玉になっていた涙の粒がつるりとすくいとられる。
「だったら、私が助けてあげる」
利吉が言う。文次郎がゆっくりと目を開ける。
利吉は文次郎の涙で濡れた指先を、己の唇に持っていって、ぺろ…と舌を出して舐めた。
月明かりの下、どこか雰囲気の変わった利吉の妖艶な姿に、文次郎は驚き言葉を失う。
利吉はそんな文次郎を見下ろして、もう一度口を開いた。
「私が君をどうにかしてあげる」
利吉の頭が文次郎の横に降りる。
ちゅ 首筋に唇を押し当てられる。ちょうど鬱血があった場所だ。その痕を、上塗りされる。
「ひっ! いぅ…」
首の薄い皮膚を強く吸われて、文次郎がついか細い声をあげる。
あごにあたる利吉の髪。淡い感触が皮膚をくすぐる。ぞくりぞくりと体が勝手に反応する。

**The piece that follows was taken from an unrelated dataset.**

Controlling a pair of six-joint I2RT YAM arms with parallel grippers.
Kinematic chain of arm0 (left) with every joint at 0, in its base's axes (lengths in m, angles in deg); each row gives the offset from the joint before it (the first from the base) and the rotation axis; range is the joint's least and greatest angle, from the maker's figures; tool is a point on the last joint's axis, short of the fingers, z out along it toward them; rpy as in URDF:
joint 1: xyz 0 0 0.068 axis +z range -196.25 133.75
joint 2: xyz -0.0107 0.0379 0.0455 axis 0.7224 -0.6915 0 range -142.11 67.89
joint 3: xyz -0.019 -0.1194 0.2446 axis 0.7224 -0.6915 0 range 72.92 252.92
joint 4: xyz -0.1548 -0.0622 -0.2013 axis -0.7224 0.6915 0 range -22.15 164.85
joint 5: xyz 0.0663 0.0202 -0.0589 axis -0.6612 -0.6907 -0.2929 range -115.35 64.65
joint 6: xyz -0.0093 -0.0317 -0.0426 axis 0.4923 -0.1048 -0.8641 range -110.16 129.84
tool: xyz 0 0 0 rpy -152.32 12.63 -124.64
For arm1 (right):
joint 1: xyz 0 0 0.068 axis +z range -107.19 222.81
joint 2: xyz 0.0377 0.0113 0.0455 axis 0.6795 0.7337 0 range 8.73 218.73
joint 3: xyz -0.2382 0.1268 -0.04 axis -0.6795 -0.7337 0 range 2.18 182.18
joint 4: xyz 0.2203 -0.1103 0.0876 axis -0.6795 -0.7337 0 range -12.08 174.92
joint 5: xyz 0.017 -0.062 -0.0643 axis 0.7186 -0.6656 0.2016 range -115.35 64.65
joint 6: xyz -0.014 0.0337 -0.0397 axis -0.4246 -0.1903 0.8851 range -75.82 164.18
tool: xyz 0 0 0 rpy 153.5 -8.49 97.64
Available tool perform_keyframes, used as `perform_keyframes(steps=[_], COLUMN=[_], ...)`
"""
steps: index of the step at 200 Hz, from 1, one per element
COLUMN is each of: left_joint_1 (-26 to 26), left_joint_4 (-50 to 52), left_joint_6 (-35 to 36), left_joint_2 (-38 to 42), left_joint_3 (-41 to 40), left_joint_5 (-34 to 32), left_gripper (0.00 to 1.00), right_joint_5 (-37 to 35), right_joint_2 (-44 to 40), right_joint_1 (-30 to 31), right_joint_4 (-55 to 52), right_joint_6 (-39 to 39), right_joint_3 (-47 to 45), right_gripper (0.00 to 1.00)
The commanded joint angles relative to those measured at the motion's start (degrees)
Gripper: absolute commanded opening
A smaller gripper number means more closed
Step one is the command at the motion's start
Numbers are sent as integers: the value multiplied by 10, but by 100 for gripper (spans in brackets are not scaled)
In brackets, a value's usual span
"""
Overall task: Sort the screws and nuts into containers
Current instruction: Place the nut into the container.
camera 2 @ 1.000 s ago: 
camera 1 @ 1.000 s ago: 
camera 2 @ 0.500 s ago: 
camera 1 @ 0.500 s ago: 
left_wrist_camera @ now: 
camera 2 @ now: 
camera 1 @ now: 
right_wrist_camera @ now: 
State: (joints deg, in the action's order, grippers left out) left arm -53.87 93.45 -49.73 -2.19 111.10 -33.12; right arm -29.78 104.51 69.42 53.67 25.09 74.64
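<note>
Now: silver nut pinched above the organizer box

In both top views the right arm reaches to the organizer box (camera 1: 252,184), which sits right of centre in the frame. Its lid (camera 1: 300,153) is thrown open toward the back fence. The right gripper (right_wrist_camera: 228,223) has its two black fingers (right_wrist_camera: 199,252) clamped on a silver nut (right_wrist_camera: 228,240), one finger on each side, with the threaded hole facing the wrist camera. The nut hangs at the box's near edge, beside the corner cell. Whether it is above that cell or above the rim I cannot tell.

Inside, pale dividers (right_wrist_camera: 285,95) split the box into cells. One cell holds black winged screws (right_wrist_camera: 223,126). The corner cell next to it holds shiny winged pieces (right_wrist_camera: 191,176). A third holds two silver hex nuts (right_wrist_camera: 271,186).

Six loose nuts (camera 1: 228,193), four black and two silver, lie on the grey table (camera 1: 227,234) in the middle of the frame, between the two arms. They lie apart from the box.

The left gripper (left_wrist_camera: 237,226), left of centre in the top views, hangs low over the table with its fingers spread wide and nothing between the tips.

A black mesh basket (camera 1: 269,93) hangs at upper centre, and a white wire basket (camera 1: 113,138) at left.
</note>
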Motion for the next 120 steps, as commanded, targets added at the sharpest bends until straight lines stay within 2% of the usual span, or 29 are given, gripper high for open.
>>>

利吉が唇を離せば、そこには少し唾液に濡れている、さらに濃い赤に染まった痕が現れた。それはとても扇情的だった。
「利吉さん…いやだ…」
戸惑う声で、文次郎が利吉を止めた。怯えた目で利吉を見上げている。
「こんなの…本当に、いやなんです。俺、ほんとうなんです…し、信じて…」
あからさまに震える肩。
呼吸は荒く、熱く湿っている。
もっと明かりがあれば、彼の顔が上気しているのがわかるだろうに。
それでもまだ、この期に及んで。嘘――ではないだろうが、それに近いことをしている。
同じ男だ。プライドが許さないという気持ちはわかる。けれど、欲情する体を否定して、無理やりに抑えてしまうのは逆効果だ。
利吉は文次郎の両手を掴んでいる手の力を少し抜いた。
代わりにゆるい力できゅっと握ってやる。
「力を抜いて…大丈夫、君は悪くない」
「……うっ」
「私が自分勝手に、君を助けたいと思ってるだけなんだ。ごめんね」
利吉はどこまでも優しく、なだめるように文次郎に接する。
困惑しきった文次郎は抵抗することさえ躊躇した。
どうすればいいのか、どうなってはいけないのか、いつものように即座に考えられない。
忍者にとって迷うことは三病なのに。いたたまれない。文次郎はどこまでも自分を恥じた。
利吉に握られている、指先の震えが止まらない。